I am now in NE IL and tried tapping a half dozen trees a couple years ago and only got about 12 gallons of sap. Most trees yielded nothing. Was going to try again this year and figured I better ask the experts here if I'm doing something wrong. This is my process:

Drill 5/8" hole at 30 degree angle up about 2 inches in. Insert 1 salt tablet and plastic tap as far as it would go. Hang bucket and cover with plastic. Is the salt tablet necessary? Would I be better with 2 smaller taps or 1 larger tap?

For the poster below that was looking for ideas for cooking down, I have a large cast iron kettle about 30" across at the top that I hang from a tripod and cook with wood. I just keep adding sap to the kettle till I run out of sap and cook till it tastes right. I have a hydrometer but don't know what specific gravity to cook to. Any suggestions?
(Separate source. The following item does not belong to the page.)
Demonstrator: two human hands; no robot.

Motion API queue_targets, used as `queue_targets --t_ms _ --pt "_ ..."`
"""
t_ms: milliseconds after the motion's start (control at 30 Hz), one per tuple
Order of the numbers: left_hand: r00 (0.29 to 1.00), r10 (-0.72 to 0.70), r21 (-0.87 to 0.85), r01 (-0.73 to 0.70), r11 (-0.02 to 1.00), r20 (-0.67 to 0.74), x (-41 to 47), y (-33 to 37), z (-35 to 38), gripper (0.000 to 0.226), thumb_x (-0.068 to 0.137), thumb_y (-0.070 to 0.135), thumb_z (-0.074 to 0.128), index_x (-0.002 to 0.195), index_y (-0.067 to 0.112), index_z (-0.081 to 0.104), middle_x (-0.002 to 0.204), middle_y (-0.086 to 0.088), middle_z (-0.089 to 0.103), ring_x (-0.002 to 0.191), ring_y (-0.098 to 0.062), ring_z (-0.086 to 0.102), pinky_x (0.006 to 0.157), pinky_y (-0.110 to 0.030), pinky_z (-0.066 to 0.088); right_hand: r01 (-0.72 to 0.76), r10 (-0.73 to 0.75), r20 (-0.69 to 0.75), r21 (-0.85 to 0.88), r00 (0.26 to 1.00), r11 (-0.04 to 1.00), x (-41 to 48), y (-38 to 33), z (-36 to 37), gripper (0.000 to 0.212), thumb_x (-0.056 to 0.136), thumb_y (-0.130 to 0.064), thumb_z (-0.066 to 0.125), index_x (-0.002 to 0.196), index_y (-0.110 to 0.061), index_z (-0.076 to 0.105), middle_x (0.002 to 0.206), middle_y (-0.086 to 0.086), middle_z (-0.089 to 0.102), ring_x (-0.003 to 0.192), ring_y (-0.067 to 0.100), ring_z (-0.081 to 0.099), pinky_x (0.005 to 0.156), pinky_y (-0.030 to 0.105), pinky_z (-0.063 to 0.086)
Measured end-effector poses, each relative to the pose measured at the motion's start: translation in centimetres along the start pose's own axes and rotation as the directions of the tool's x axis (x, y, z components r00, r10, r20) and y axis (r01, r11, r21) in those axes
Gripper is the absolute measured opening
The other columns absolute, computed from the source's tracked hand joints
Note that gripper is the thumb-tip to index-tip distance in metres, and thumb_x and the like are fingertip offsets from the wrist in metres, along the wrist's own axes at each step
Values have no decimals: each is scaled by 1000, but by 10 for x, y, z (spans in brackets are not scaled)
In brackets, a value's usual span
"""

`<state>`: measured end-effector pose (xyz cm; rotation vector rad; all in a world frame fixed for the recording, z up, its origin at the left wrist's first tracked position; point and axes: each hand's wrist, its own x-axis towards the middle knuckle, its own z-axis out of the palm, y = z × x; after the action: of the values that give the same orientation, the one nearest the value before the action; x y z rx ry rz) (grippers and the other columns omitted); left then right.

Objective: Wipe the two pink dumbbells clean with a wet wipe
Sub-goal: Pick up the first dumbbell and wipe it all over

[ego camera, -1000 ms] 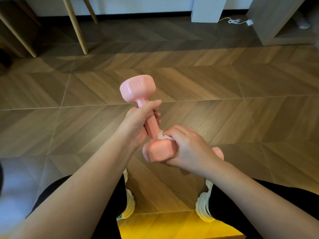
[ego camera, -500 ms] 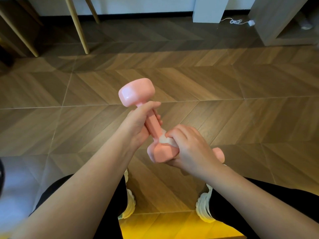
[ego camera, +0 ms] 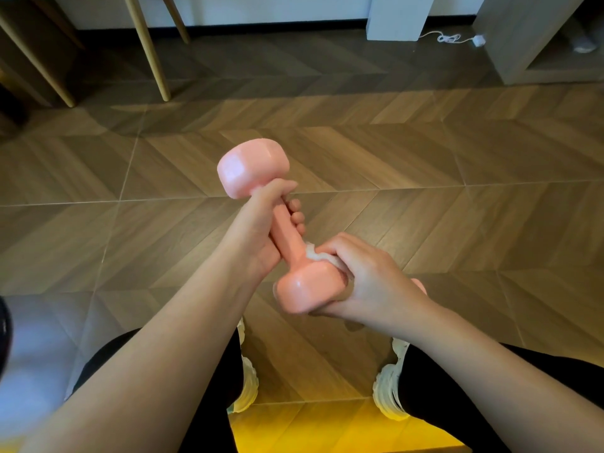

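**Dumbbell held above the floor, wipe pressed to its near end**

Wooden furniture legs [ego camera: 148, 50] stand far back on the herringbone floor [ego camera: 457, 165]; a white cable [ego camera: 447, 37] lies near a cabinet [ego camera: 529, 44]. No writing is readable on the pink dumbbell [ego camera: 284, 223].

The left hand [ego camera: 258, 237] is wrapped around the handle, tilting the dumbbell up and away. The right hand [ego camera: 369, 279] is closed over a white wet wipe [ego camera: 315, 256] against the near head. A second dumbbell [ego camera: 420, 284] peeks out behind the right wrist, mostly hidden. White shoes [ego camera: 387, 387] rest below.
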<state>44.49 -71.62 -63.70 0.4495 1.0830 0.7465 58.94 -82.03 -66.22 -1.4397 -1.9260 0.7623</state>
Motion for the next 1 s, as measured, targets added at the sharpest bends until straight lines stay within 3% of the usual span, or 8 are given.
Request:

Will probably be setting taps this weekend as the 10 day forecast is for highs in the 30-40 range and lows in the 20s.

Salmoneye    Posted 02-12-2004 at 09:58:32       [Reply]  [No Email]
I have never heard of anyone using a salt tablet in the hole...I have seen some people use a can of air to get the shavings out of the hole...I have seen one strange sucker use a super-soaker with a 50-1 water to bleach mix to clean the hole and 'sterilize' it before inserting the tap (spout, spiggot, spile)...I use nothing in the hole...You should not be using a 5/8ths bit either...The hole for older style metal and plastic taps should be 9/16ths...The newer 'tree saver' plastic taps are 5/16ths and the experimental stainless taps available almost nowhere yet are 3/16ths...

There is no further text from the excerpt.